I often tell people I see more old movies in theaters than new ones, and nights like Saturday confirm this. As I’ve noted before, I have a friend at the library who works with John from Time Tunnel Toys. They put on a monthly show at Chicago’s lovely refurbished Portage Theater.
This month they had a bonus matinee, Bert I. Gordon’s wonderfully cheesy fantasy adventure The Magic Sword. However, between that and the main slate that night was an R rated independent movie called Dyer’s Eve that I really didn’t have any interest in seeing. (Plus, I’ve seen Magic Sword a few times in the last couple of years, including at B-Fest.) I appreciate the guys trying to mix things up by including independent films, but I have to say, it doesn’t make any sense sticking an R rated shot on video movie between four ‘G’ rated classic monster movies playing to the nostalgia crowd.
Anyway, I showed up about 6:00 for the 6:30 showing of The Mole People. The Time Tunnel guys have a deal going with Universal now, which will allow them to forgo showing public domain films and such. In a moment both pleasing and embarrassing, I think I was the first one in the audience to realize (about twenty seconds in), that they had started showing Tarantula instead of The Mole People. In any case, I was the one who first run up to the lobby to apprise them of this fact. A few minutes later, the right movie was showing.
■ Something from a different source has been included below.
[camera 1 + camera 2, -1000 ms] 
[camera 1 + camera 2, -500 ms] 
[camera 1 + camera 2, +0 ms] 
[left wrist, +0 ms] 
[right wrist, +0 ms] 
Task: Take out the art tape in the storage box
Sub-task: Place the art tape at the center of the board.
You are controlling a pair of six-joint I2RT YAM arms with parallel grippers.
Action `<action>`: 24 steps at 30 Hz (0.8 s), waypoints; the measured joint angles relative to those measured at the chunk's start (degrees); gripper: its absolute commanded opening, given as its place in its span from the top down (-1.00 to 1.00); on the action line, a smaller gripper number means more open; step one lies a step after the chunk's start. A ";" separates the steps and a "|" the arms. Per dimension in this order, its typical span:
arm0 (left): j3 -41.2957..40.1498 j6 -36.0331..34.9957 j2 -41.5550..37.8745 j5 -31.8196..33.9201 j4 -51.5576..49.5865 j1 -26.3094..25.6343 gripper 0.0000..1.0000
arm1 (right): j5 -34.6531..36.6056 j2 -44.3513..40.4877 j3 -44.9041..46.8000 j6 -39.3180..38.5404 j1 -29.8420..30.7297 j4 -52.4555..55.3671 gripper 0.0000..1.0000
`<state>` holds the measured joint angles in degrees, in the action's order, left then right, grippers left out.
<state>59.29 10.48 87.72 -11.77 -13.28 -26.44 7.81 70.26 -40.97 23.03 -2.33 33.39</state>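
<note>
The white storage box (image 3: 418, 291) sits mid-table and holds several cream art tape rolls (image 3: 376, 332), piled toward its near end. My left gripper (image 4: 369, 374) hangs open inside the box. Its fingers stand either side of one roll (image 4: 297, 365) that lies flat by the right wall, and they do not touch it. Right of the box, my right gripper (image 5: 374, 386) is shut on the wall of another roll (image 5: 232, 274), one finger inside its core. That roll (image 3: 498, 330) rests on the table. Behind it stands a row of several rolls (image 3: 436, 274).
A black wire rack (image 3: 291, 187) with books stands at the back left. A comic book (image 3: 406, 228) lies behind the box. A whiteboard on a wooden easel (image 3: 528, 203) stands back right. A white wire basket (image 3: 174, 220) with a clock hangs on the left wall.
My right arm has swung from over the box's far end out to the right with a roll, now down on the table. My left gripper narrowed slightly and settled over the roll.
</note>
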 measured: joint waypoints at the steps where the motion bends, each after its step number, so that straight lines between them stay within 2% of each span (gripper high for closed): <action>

Mole People is obviously ‘inspired’ by Frank Capra’s Lost Horizon. The inevitable John Agar leads a team of archeologists (who look at Egyptian Hieroglyphics and dub them Sumerian) up a mountain. Naturally they fall inside a big cavern that leads to an underground ancient city of lost Sumerians. Luckily, everyone in the expedition speaks the dead language Sumerian fluently, so there aren’t any translation problems, or even language drift for the Sumerian decendants who have lived thousands of years underground.
Agar naturally falls in love with the one non-albino (generations with no sun, you see), who is therefore a “marked one” and yet allowed to live despite the fact that the rulers regularly execute excess members of the population to keep things at a sustainable 180 people, or something like that. Oddly, the albinos all have dark hair while the non-albino chick is, of course, a blonde.
The mole people are underground man-like creatures (or more aptly, man in rubber suit-like creatures) who have gigantic eyes, just like moles do. They are oppressed by the Sumerians, and he man Agar seeks to free them, and in the end, as you’d expect, everything is destroyed by either a natural disaster or angry gods.
Great stuff. The opening with a SCIENTIST (who can’t keep his hands still) expounding on Inner Earth theories is pretty hilarious.
Movie two was Revenge of the Creature, the second of the three Creature of the Black Lagoon movies. John Agar is again the lead, and Nestor Paiva returns as the boat captain from the first movie. Paiva had also appeared with Agar in The Mole People, so you definitely had that stock company vibe going. Revenge is a pretty standard but highly fun monster movie, and really, any chance you can get to see the Creature is a good one.
The last movie moved back in time, 1935’s Werewolf of London. This introduced the trope that werewolves changed under the full moon, but most of the remaining “traditional lore” for werewolves (such as the silver thing) wouldn’t be made up out of whole cloth until 1941’s The Wolf Man. As you’d expect from a film made in the mid-’30s, this one’s a bit stagy, but very nice stuff to see on a big screen. Star Henry Hull didn’t want a full face covering make-up, so his werewolf is rather less hirsute than Chaney Jr.’s would be.
Lots of fun stuff here, from the appearance of Warner “Charlie Chan” Oland as the fellow sufferer who inflicts the curse of “werewolfry” or “lycanphobia” (!) on Hull. There are various weird sci-fi flourishes, and some simply appallingly bad comic relief from a pair of old Cockney women sots. Otherwise, Hull’s werewolf is a lot more like Mr. Hyde than the Larry Talbot model.
July will be a big movie month for me. This week I’ll see four giant monster movies across the street at the historic Pickwick Theater, courtesy of G-Fest. Then it’s down to Texas for T-Fest and several additional days of movie watching at the abode of Kirk and Patty Draut and Chez (Sandy) Petersen, then back to Chicago for the July 25th Portage slate, which is one of the best so far: Deadly Mantis, the delirious Monster on the Campus and Hammer’s Curse of the Werewolf.
All for $10, folks. I hope some of you can make it.